▸ **EXERCISE DIRECTIONS**:
Please go through the records below and return every line holding the word "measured".

BEGIN

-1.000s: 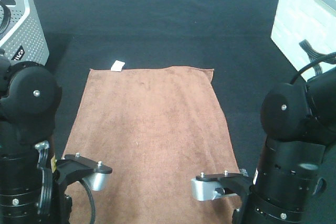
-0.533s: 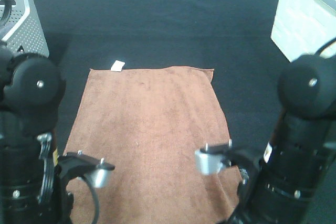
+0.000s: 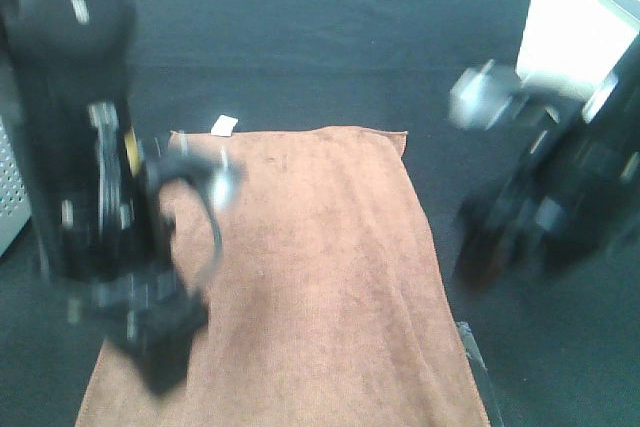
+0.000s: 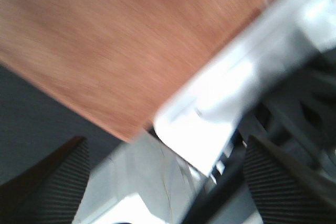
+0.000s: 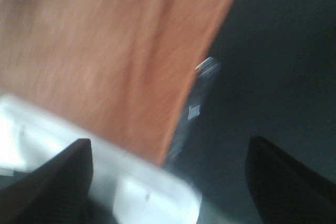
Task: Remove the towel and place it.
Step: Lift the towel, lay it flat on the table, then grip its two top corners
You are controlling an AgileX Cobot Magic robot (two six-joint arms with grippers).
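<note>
Black-draped table (image 3: 330, 37), towel (image 3: 310, 267) flat on it (white tag (image 3: 224, 125) at far corner). Left end effector (image 4: 165, 150) over towel's left part, fingers apart, empty; right end effector (image 5: 169, 145) right of towel, likewise apart.

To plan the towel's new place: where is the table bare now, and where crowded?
Bare: the wide black cloth beyond the far edge of the towel, up to the white wall on the right. Crowded: the left arm over its left edge, the right arm beside its right edge.
</note>
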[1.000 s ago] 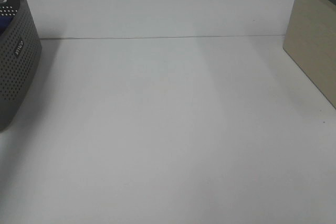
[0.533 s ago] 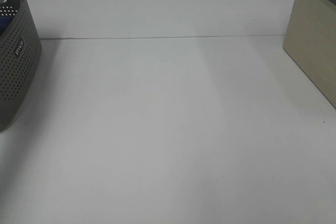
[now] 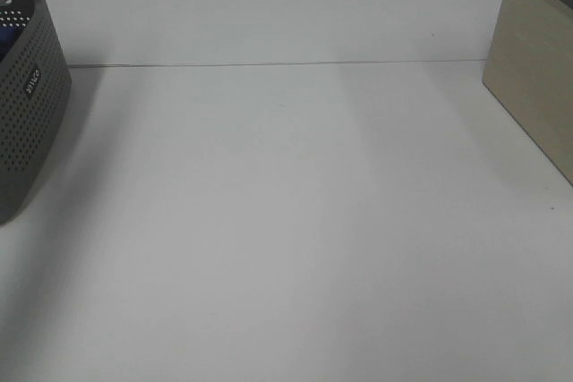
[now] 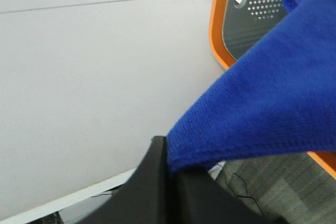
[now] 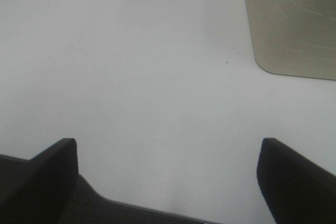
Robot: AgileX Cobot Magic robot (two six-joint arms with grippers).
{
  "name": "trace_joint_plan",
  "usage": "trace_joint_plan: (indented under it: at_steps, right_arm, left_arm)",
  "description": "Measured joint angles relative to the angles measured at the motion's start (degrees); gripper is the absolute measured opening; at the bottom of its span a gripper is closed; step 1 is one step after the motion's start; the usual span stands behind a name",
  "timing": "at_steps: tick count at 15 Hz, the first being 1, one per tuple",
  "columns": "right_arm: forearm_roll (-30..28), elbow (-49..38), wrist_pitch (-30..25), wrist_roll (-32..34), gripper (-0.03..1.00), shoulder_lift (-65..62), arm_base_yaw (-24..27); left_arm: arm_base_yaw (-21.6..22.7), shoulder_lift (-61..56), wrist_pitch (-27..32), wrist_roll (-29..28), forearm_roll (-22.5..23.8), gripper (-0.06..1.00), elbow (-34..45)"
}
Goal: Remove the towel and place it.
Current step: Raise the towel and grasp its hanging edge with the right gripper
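The left gripper (image 4: 169,153) is pinched tight on an edge of the blue towel (image 4: 273,98). The towel hangs above the grey basket (image 3: 27,114) at the left edge of the tabletop (image 3: 286,221). The right gripper (image 5: 168,171) has its fingers wide apart over the tabletop, near the tan box (image 3: 537,87) at the right edge.

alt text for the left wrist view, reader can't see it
The left hand is shut on an edge of the blue towel, which leads back to a grey perforated basket with an orange rim. A white table lies beyond.
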State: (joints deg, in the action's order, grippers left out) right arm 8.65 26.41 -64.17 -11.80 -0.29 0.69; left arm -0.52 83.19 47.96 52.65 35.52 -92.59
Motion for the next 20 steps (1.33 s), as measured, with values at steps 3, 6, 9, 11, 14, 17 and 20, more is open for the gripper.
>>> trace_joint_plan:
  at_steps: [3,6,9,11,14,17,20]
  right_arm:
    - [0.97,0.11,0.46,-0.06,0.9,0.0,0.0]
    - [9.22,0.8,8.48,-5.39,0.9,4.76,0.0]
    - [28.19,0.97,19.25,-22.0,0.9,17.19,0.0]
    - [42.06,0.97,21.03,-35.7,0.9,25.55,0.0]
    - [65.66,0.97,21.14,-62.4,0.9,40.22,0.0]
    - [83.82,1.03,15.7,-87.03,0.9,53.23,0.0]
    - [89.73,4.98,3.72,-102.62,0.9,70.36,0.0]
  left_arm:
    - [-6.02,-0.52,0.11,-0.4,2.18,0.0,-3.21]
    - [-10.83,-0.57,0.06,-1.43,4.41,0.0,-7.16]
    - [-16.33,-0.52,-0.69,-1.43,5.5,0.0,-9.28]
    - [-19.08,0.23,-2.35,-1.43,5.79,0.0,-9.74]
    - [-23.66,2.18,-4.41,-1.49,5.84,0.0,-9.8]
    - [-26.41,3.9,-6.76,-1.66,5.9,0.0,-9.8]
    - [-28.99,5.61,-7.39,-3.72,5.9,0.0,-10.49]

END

▸ **RESPONSE BELOW**:
  "description": "Measured joint angles relative to the angles measured at the motion's start (degrees); gripper is the absolute measured opening; at the bottom of its span a gripper is closed; step 1 is one step after the motion's start; the usual span stands behind a name",
Motion for the next 20 steps (1.33 s), as measured, with values at steps 3, 6, 9, 11, 14, 17 and 20, more is open for the gripper.

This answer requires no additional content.